TASK BRIEF> Only one stretch of the listing below is wanted. Give it again exactly, from the line with "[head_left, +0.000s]" through the line with "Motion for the".

COLLECTED MATERIAL>

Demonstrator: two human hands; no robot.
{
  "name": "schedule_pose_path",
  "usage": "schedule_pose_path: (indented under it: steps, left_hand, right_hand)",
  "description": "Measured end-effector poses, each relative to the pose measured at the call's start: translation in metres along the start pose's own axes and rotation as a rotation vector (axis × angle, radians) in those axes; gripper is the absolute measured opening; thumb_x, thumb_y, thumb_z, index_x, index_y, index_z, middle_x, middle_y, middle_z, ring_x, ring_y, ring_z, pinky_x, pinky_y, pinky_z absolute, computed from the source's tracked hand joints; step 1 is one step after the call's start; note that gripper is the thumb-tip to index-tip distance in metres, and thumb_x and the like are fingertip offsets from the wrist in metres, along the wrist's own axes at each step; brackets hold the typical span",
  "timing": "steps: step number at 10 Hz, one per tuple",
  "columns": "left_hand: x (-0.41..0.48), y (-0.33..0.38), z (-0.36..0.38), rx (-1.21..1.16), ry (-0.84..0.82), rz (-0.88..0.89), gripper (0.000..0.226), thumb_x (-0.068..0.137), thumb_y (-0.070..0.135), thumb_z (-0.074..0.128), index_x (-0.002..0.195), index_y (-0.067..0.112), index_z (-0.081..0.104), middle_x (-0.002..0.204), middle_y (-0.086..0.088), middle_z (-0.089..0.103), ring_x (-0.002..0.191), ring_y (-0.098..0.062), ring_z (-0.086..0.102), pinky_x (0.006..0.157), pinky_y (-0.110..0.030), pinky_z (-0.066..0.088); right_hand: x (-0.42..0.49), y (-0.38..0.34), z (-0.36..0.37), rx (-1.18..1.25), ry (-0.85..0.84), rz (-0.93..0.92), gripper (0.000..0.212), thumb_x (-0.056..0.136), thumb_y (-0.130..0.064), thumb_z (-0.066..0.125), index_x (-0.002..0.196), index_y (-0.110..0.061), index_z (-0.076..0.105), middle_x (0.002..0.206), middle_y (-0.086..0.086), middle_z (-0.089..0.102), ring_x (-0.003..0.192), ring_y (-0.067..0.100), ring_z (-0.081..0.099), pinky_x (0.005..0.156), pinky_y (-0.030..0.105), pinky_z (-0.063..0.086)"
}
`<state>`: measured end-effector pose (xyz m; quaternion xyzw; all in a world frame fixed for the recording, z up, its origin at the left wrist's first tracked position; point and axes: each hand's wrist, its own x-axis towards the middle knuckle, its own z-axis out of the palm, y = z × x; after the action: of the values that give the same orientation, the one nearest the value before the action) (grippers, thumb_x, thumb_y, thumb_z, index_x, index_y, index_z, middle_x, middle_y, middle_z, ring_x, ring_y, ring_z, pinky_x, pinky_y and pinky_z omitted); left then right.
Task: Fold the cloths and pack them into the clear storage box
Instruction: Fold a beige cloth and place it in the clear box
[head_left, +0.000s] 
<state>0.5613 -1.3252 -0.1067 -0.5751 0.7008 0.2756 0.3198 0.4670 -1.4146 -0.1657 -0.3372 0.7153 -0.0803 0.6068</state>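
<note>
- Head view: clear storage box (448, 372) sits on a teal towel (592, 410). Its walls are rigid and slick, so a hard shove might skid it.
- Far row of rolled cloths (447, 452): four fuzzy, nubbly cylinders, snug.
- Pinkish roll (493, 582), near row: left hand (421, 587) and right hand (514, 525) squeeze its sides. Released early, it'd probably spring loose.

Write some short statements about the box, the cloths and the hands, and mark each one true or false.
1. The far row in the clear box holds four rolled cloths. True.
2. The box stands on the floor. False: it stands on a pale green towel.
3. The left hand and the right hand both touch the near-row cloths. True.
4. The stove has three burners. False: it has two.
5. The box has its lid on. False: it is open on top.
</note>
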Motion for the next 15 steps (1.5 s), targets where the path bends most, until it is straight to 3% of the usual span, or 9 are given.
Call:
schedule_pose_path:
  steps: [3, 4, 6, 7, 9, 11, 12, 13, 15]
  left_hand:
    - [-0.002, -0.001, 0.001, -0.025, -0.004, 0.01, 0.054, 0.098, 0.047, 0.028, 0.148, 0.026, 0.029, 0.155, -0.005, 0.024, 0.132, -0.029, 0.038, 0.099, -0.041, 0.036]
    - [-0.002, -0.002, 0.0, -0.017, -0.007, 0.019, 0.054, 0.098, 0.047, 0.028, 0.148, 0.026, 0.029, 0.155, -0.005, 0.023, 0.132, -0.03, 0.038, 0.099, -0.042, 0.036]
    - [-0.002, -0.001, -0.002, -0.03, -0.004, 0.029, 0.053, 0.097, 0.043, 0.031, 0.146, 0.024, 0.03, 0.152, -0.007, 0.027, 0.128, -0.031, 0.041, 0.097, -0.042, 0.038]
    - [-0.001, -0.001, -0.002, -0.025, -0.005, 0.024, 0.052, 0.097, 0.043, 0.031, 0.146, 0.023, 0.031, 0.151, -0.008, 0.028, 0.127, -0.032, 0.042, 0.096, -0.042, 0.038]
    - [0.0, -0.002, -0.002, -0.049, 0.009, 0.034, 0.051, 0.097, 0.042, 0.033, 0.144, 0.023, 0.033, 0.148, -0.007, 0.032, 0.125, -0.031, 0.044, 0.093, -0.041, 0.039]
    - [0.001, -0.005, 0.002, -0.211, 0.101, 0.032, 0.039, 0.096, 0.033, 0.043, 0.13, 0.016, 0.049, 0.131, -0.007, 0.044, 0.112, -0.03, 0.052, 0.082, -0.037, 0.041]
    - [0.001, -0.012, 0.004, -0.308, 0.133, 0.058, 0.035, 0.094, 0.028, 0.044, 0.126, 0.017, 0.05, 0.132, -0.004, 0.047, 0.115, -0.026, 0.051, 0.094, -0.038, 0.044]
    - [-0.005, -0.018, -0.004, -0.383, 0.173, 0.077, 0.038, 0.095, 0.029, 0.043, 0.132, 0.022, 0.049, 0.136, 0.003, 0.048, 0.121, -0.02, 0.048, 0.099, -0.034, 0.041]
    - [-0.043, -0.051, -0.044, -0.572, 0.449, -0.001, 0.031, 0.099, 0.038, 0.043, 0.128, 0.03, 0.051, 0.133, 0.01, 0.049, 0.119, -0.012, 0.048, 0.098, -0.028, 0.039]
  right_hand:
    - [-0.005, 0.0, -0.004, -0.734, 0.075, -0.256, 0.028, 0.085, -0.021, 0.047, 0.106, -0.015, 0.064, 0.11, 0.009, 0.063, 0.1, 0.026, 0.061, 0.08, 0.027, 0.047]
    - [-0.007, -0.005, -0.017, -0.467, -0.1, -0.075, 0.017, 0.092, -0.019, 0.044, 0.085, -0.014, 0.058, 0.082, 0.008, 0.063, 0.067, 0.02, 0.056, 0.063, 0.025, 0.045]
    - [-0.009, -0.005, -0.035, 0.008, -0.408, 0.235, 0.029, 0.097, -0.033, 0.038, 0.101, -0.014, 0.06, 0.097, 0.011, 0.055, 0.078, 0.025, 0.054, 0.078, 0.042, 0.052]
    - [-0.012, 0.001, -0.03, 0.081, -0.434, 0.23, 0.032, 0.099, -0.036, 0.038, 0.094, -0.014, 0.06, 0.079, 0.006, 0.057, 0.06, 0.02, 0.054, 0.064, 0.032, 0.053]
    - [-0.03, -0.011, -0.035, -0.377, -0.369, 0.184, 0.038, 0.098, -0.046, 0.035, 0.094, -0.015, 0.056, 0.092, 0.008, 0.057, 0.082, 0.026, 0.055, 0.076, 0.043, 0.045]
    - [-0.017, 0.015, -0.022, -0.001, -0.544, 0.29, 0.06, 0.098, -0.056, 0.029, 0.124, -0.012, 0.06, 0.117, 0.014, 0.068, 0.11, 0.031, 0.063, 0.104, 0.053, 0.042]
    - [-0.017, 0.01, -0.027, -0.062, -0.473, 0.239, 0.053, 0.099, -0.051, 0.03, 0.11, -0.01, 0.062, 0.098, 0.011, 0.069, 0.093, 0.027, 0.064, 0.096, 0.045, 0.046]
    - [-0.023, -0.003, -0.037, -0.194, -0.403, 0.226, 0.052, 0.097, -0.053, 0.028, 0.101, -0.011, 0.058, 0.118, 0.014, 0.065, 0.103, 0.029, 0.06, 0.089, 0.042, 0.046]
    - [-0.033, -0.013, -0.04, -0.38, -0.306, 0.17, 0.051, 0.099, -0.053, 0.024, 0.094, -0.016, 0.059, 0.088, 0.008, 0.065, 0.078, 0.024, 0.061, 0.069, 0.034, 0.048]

EXPECTED ANSWER>
[head_left, +0.000s] 
<state>0.5613 -1.3252 -0.1067 -0.5751 0.7008 0.2756 0.3198 0.4670 -1.4146 -0.1657 -0.3372 0.7153 -0.0803 0.6068</state>
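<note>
- Head view: clear storage box (448, 372) sits on a teal towel (592, 410). Its walls are rigid and slick, so a hard shove might skid it.
- Far row of rolled cloths (447, 452): four fuzzy, nubbly cylinders, snug.
- Pinkish roll (493, 582), near row: left hand (421, 587) and right hand (514, 525) squeeze its sides. Released early, it'd probably spring loose.

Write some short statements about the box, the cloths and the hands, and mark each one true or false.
1. The far row in the clear box holds four rolled cloths. True.
2. The box stands on the floor. False: it stands on a pale green towel.
3. The left hand and the right hand both touch the near-row cloths. True.
4. The stove has three burners. False: it has two.
5. The box has its lid on. False: it is open on top.
</note>
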Motion for the next 15 steps (1.5 s), targets where the path bends most, until it is straight to 3% of the usual span, or 9 are given.

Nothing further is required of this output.